# [TRY IT]
In how many lines of the data does the word "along" appear? Give the number by itself.

[Items from a dataset]

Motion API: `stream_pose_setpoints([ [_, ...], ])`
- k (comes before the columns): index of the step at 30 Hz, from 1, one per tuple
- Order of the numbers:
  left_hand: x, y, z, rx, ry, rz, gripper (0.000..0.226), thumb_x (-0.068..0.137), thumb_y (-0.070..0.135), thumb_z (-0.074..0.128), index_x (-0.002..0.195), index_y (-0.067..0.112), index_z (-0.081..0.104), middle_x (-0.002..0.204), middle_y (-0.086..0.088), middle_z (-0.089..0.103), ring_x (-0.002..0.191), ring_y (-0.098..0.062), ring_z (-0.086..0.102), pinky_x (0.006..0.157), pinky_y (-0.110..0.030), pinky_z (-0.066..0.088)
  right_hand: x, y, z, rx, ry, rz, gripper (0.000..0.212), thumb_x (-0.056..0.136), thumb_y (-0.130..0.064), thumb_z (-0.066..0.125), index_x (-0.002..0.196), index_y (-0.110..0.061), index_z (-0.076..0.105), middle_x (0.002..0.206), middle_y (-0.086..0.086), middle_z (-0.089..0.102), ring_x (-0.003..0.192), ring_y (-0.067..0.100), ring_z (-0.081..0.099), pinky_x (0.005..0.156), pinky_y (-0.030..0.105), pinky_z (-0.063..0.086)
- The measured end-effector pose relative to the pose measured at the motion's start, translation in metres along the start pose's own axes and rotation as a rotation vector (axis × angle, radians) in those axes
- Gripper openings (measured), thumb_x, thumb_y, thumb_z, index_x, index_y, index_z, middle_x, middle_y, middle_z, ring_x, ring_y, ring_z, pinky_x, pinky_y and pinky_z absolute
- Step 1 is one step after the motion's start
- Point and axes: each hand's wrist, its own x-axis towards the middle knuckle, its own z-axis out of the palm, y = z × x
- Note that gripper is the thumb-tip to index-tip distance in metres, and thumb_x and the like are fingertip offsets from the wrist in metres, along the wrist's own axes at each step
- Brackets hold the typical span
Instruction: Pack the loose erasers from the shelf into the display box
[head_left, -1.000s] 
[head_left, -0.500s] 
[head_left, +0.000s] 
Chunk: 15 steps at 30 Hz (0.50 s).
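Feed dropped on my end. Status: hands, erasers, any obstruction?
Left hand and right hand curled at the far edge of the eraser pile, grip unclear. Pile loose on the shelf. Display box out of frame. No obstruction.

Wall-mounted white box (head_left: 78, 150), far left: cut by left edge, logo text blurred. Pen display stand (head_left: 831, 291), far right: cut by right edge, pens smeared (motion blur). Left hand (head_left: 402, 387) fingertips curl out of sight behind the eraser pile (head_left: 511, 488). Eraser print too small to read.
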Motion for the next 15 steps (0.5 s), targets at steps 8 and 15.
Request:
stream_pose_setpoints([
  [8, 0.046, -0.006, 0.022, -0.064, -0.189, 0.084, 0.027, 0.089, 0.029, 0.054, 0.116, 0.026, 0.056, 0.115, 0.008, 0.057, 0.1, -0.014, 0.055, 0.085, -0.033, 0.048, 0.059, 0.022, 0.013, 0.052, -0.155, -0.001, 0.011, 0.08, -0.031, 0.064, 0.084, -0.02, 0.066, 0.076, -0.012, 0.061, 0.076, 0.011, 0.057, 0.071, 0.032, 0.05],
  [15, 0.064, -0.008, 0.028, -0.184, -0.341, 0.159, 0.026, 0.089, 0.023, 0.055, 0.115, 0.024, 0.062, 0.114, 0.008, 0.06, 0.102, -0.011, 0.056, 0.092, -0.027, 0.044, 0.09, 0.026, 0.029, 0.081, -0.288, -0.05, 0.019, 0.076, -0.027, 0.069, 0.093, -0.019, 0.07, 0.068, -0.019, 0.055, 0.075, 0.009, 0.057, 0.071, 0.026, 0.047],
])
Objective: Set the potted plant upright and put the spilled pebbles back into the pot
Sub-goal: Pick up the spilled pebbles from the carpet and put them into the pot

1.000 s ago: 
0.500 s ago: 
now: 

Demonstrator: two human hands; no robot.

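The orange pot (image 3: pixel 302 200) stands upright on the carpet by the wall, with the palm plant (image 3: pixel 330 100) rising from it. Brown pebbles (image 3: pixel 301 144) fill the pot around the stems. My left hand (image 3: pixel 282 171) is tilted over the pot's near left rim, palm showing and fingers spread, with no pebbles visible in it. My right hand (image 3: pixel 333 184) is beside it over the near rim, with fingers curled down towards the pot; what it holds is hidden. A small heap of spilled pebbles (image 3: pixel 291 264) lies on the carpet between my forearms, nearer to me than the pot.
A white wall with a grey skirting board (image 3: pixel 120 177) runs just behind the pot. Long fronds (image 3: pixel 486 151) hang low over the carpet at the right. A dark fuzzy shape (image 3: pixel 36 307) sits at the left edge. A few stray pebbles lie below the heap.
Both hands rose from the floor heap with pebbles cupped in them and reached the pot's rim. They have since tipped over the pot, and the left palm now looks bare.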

# [EXERCISE SOLUTION]
2